* [To do]: Please print all the lines below exactly as they are written.

Given information section start

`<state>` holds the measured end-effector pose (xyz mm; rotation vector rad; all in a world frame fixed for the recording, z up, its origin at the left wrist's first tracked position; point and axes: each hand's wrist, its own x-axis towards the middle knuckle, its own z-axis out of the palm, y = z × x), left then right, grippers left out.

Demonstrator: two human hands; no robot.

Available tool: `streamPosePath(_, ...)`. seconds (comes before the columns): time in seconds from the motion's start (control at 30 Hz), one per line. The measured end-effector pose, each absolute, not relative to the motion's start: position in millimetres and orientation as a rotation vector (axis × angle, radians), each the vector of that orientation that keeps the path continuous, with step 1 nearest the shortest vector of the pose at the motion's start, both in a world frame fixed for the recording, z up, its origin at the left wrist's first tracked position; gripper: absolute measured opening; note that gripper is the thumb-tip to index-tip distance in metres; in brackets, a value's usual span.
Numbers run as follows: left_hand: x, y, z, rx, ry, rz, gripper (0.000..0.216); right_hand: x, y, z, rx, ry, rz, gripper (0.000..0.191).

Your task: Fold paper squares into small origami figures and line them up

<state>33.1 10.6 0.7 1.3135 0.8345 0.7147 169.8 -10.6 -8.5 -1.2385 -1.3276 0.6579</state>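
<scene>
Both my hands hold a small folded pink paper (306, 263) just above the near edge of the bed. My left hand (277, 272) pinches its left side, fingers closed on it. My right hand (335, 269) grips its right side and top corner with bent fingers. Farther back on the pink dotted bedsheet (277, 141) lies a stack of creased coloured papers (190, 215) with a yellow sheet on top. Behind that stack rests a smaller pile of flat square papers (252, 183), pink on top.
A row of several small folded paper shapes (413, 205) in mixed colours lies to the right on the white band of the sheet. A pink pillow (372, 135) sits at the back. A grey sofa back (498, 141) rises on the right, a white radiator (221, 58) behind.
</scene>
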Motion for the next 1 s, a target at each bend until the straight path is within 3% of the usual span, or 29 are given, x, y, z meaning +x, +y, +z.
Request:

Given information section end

* [Task response]:
`<state>` holds the measured end-effector pose (xyz mm; rotation vector rad; all in a world frame fixed for the recording, z up, its origin at the left wrist's first tracked position; point and axes: each hand's wrist, its own x-axis towards the middle knuckle, its own z-axis out of the palm, y = z × x), left then right, grippers left out.

Demonstrator: two human hands; no robot.

Available tool: `streamPosePath(_, ...)`. seconds (comes before the columns): time in seconds from the motion's start (control at 30 Hz), one per line. The measured end-effector pose, each absolute, not relative to the motion's start: position in millimetres and orientation as a rotation vector (axis × angle, radians), each the vector of that orientation that keeps the path continuous, with step 1 nearest the shortest vector of the pose at the motion's start, both in a world frame fixed for the recording, z up, its origin at the left wrist's first tracked position; gripper: absolute measured opening; note that gripper is the thumb-tip to index-tip distance in metres; in brackets, a value's usual span.
Numbers run as follows: left_hand: x, y, z, rx, ry, rz, gripper (0.000..0.216); right_hand: x, y, z, rx, ry, rz, gripper (0.000..0.191).

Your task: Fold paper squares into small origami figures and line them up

<state>33.1 10.6 0.7 1.3135 0.8345 0.7147 169.8 -10.6 -8.5 -1.2385 -1.3276 0.6579</state>
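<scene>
Both my hands hold a small folded pink paper (306, 263) just above the near edge of the bed. My left hand (277, 272) pinches its left side, fingers closed on it. My right hand (335, 269) grips its right side and top corner with bent fingers. Farther back on the pink dotted bedsheet (277, 141) lies a stack of creased coloured papers (190, 215) with a yellow sheet on top. Behind that stack rests a smaller pile of flat square papers (252, 183), pink on top.
A row of several small folded paper shapes (413, 205) in mixed colours lies to the right on the white band of the sheet. A pink pillow (372, 135) sits at the back. A grey sofa back (498, 141) rises on the right, a white radiator (221, 58) behind.
</scene>
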Motion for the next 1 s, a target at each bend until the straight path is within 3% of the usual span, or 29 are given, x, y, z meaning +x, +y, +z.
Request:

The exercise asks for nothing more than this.